The Right Way to Ship Software

Jocelyn Goldfein:

I’ve been around the block and shipped a lot of software. I’ve worked at tech companies ranging from three to 10,000+ employees. I’ve built software that’s been given away for free and sold for $50M license fees — and just about every price point in between. Every one of these products was developed and delivered differently, and after having the chance to compare and contrast them all, I’d love to reveal the one true way to ship software.

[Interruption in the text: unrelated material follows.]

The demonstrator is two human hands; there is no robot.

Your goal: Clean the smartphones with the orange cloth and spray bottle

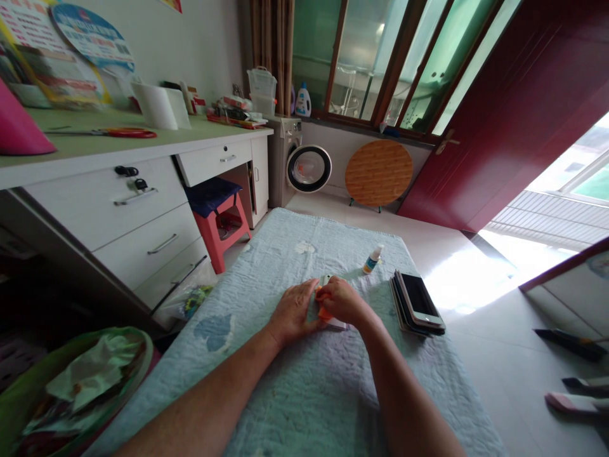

I’m abashed to confess that I cannot.

I’ve discovered and rediscovered the “right” way to build and ship software many times. I’ve found near-religious zeal for certain practices (say, precise coding estimates, thoroughly detailed specs or UI design via A/B test) only to find the magic gone when I tried to apply it to some other product.

In a profession where we carry out decade-spanning holy wars over tab widths and capitalization, it’s no surprise that people get attached to their development and release habits. But if shipping so much software has taught me one thing, it’s to be an agnostic.

Different methodologies optimize for different goals, and all of them have downsides. If you maximize for schedule predictability, you’ll lose on engineer productivity (as this turns out to be a classic time/space tradeoff). Even when you aren’t dealing with textbook tradeoffs, all investments of effort trade against something else you could be spending the time on, whether it’s building an automated test suite or triaging bugs.

My fellow engineers, please stop asking “Is this process good or bad?” and start asking “Is it well-suited to my situation?”